Combining the information on the following two web sites:
http://www.centenary.org.au/users/robertm/apple-swupd/info/
http://support.apple.com/kb/HT4069
Apple Software Update client queries the following URLs for update catalogs by default:
• 10.6 client: http://swscan.apple.com/content/catalogs/others/index-leopard-snowleopard.merged-1.sucatalog
• 10.5 client: http://swscan.apple.com/content/catalogs/others/index-leopard.merged-1.sucatalog
• 10.4 client: http://swscan.apple.com/content/catalogs/index-1.sucatalog
• Windows client: http://swcatalog.apple.com/content/catalogs/others/index-windows-1.sucatalog
• 10.3 client: http://swscan.apple.com/scanningpoints/scanningpointX.xml
So, being curious, I replaced "http://swscan.apple.com" with the four apple URLs mentioned in Article HT3923. I found what appear to be identical contents for the following three URLs:
• http://swscan.apple.com/content/catalogs/others/index-leopard-snowleopard.merged-1.sucatalog • http://swdownload.apple.com/content/catalogs/others/index-leopard-snowleopard.merged-1.sucatalog • http://swcdn.apple.com/content/catalogs/others/index-leopard-snowleopard.merged-1.sucatalog
They appear to be XML format lists of various available software downloads. In both cases, the downloads themselves, appear to always be on "swcdn.apple.com" I found no cases where the downloads were listed on any other site. However, there is a single reference to swquery.apple.com, corresponding to the key "ApplePostURL"
Finding an arbitrary iLife download, I test it against the four apple URLs mentioned in Article HT3923. The following three all provide the requested download.
• http://swscan.apple.com/content/downloads/56/33/041-0080/QdvgKMQ3kch6JHc9DfWTzHtJggVyLNck3X/iLifeMediaBrowser.pkg • http://swdownload.apple.com/content/downloads/56/33/041-0080/QdvgKMQ3kch6JHc9DfWTzHtJggVyLNck3X/iLifeMediaBrowser.pkg • http://swcdn.apple.com/content/downloads/56/33/041-0080/QdvgKMQ3kch6JHc9DfWTzHtJggVyLNck3X/iLifeMediaBrowser.pkg
This seems to suggest that swscan, swdownload, and swcdn all have both the XML files and the actual downloads on them. Except for the fact that the XML files all point to swcdn, they would appear to be interchangeable. But swquery has neither. And oddly, it is listed in the XML files corresponding to the key "ApplePostURL".
It doesn't appear that swdownload.apple.com is used. However, it does appear to have the necessary files on it so that it could be used. swquery.apple.com doesn't even appear to have the necessary files on it. So what role do these server play in the update process?

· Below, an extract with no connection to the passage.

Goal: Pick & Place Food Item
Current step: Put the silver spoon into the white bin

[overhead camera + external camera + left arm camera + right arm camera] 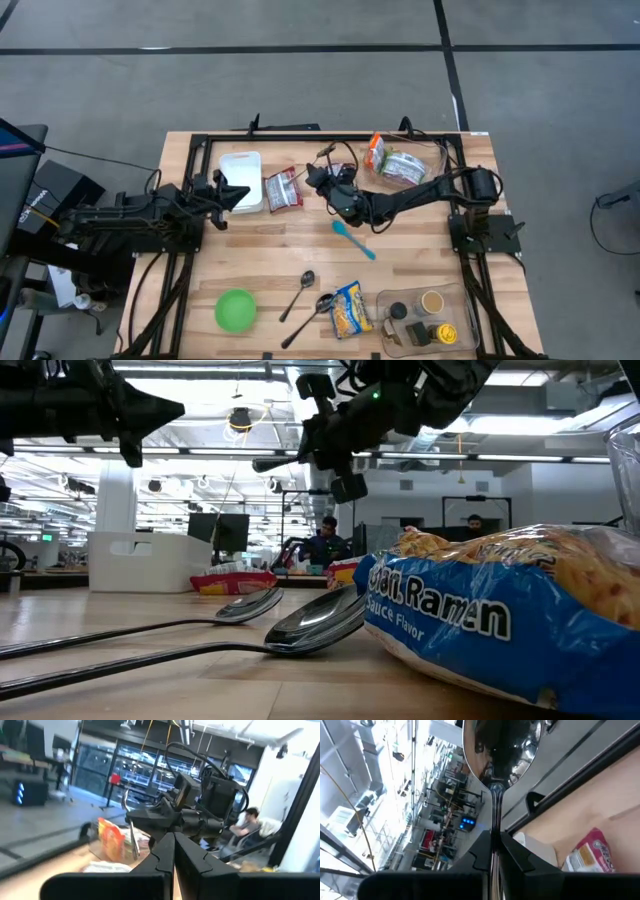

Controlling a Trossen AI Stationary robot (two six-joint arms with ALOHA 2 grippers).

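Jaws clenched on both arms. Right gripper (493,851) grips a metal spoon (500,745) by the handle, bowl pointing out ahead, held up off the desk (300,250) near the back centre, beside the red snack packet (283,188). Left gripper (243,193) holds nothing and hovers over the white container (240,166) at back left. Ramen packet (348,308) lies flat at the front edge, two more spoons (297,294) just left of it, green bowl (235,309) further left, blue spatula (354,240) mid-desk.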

******** ******** ********
Not part of the question:
If you've read this far and wonder where I'm trying to go, here's the answer. I was looking for an alternate way to allow the Software Update Server to get it's updates, while still having clients connect to it. For example, the software update process doesn't appear to use swdownload.apple.com, yet it does have both the catalogs and the downloads on it. So maybe one could get the Software Update Server to get it's own updates from swdownload.apple.com, while letting the clients get them from swscan.apple.com, which is really your-server.com, etc. This might reduce the DNS tricks necessary. (As a side note, SUS seems to automatically convert all the swcdn.apple.com download references to your-server.com references. So it may be that swcdn.apple.com can be left alone too.)
Ok so basically all you really have to do is to get your clients to use your server to pick up those XML catalogs instead of the apple servers. I'm not sure why they use so many different subdomains, or what their exact purpose is, perhaps they are future or failure proofing their system, or they are for legacy support. Either way all you need to do is get your clients (when they're on your network) to pull the .sucatalog files from your SUS server.
And you're right, when you set up SUS it formats the file such that links to download updates are directed at the hostname of the local server, which is handy IMO.